TASK DESCRIPTION: For this exercise, the lines from the one with "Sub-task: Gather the" through the final line of the data below are to be transcribed exactly, and pictures are to be skipped.

INFORMATION PROVIDED:
+ + + + + + +
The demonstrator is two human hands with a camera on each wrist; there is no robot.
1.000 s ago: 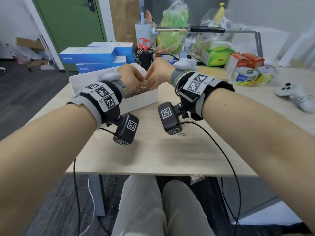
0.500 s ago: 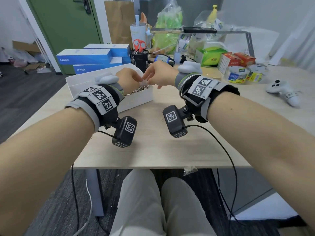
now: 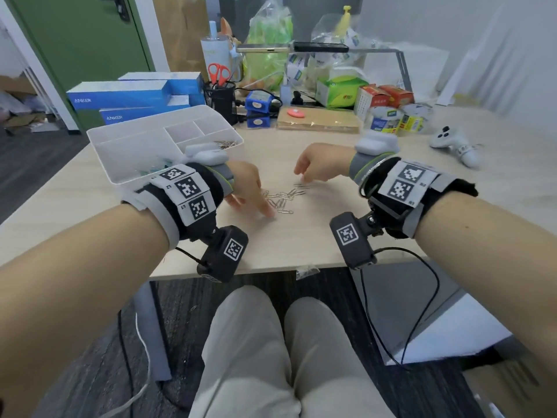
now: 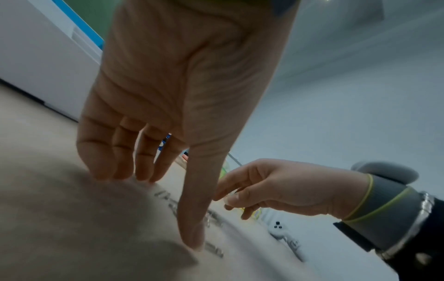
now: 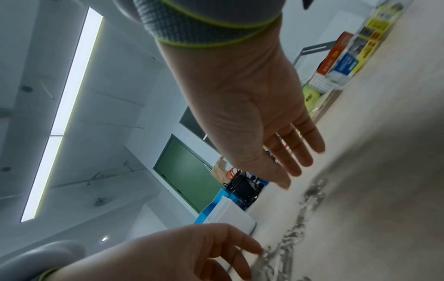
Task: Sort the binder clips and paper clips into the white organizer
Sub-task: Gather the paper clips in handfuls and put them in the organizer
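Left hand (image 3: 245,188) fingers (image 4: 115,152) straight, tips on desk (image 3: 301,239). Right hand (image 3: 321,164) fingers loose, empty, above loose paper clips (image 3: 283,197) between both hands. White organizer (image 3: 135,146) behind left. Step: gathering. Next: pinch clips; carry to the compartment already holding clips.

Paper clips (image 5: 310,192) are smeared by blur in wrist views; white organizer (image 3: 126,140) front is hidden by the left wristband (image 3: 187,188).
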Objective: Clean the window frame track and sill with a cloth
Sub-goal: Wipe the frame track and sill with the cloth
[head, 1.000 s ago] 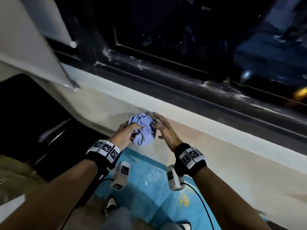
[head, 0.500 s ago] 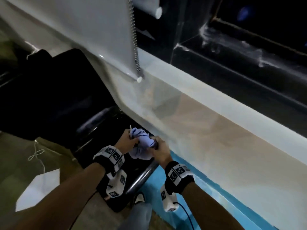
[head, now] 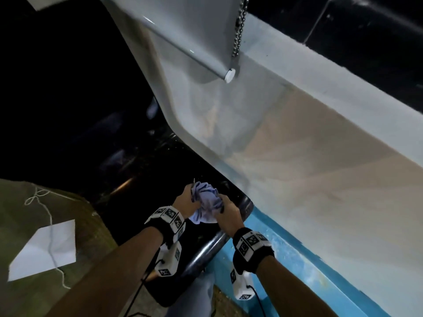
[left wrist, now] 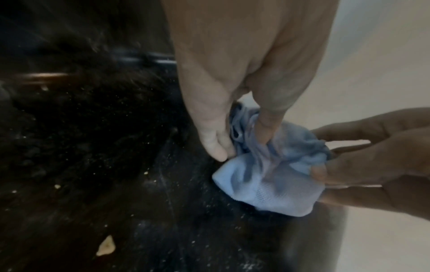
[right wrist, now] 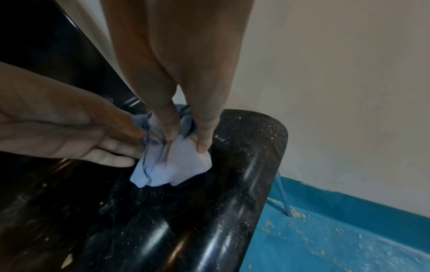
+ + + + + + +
TASK ANSWER:
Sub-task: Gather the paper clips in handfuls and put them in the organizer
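Left hand (image 3: 245,188) fingers (image 4: 115,152) straight, tips on desk (image 3: 301,239). Right hand (image 3: 321,164) fingers loose, empty, above loose paper clips (image 3: 283,197) between both hands. White organizer (image 3: 135,146) behind left. Step: gathering. Next: pinch clips; carry to the compartment already holding clips.

Paper clips (image 5: 310,192) are smeared by blur in wrist views; white organizer (image 3: 126,140) front is hidden by the left wristband (image 3: 187,188).
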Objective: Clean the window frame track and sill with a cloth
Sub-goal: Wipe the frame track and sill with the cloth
[head, 1.000 s ago] 
[head, 0.500 s ago] 
[head, now] 
[left wrist, now] 
[right wrist, now] 

Nothing remains to be done for this exercise.